=== Section Start ===

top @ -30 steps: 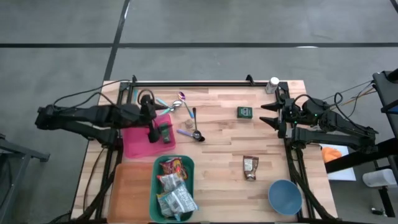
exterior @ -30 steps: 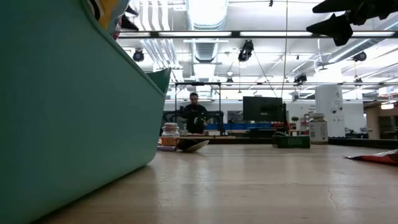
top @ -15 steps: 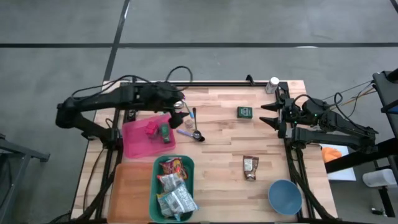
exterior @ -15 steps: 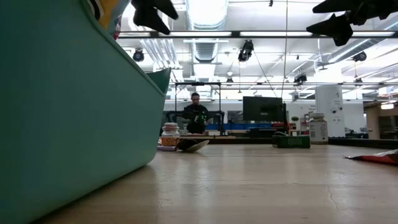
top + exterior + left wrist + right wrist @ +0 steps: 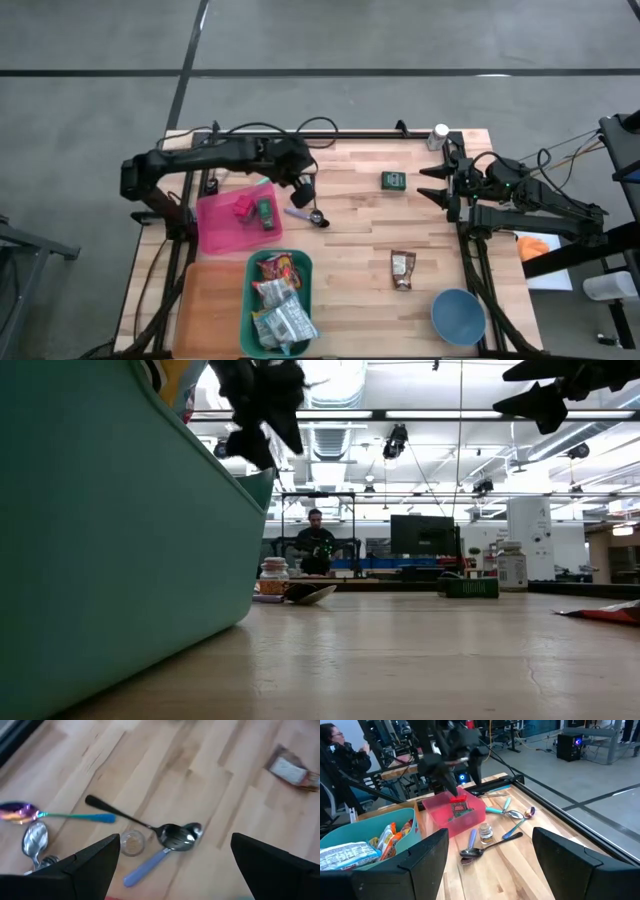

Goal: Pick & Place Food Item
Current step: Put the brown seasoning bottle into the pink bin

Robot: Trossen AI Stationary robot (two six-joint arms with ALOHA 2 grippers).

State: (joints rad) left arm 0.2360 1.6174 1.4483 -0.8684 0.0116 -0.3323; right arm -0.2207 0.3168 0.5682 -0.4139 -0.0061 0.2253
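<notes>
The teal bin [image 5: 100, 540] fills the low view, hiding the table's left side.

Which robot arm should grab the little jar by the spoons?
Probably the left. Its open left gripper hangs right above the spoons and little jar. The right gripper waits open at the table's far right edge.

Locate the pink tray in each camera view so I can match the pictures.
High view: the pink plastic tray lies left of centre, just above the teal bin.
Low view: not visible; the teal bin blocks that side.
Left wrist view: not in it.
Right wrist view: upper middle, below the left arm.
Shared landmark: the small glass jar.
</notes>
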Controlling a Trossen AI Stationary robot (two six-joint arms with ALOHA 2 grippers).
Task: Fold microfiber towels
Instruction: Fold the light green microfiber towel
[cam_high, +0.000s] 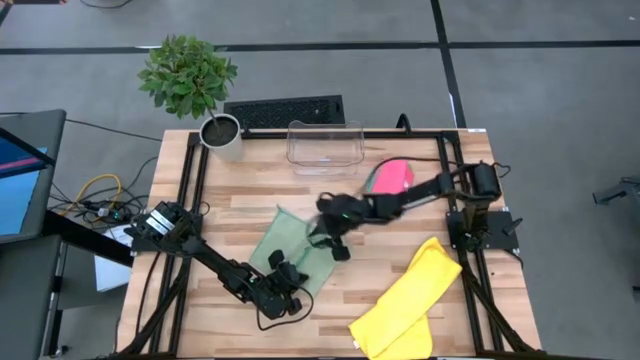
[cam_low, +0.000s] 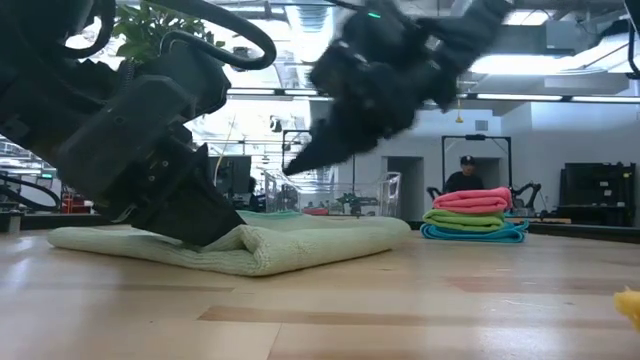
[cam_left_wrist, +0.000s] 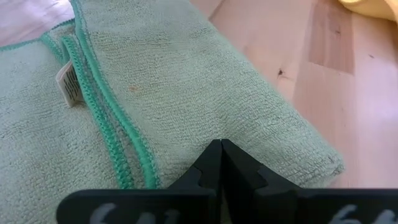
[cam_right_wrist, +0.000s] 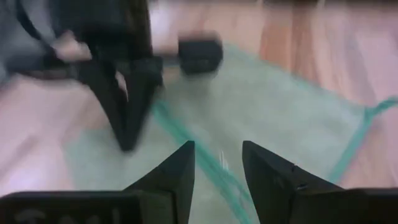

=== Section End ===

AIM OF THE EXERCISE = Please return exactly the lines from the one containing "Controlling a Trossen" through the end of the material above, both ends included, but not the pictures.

EXERCISE SOLUTION =
Controlling a Trossen AI Stationary robot (two six-joint arms with ALOHA 2 grippers).
Task: Fold microfiber towels
Instruction: Fold the light green microfiber towel
[cam_high, +0.000s] 
[cam_low, +0.000s] 
[cam_left_wrist, +0.000s] 
[cam_right_wrist, +0.000s] 

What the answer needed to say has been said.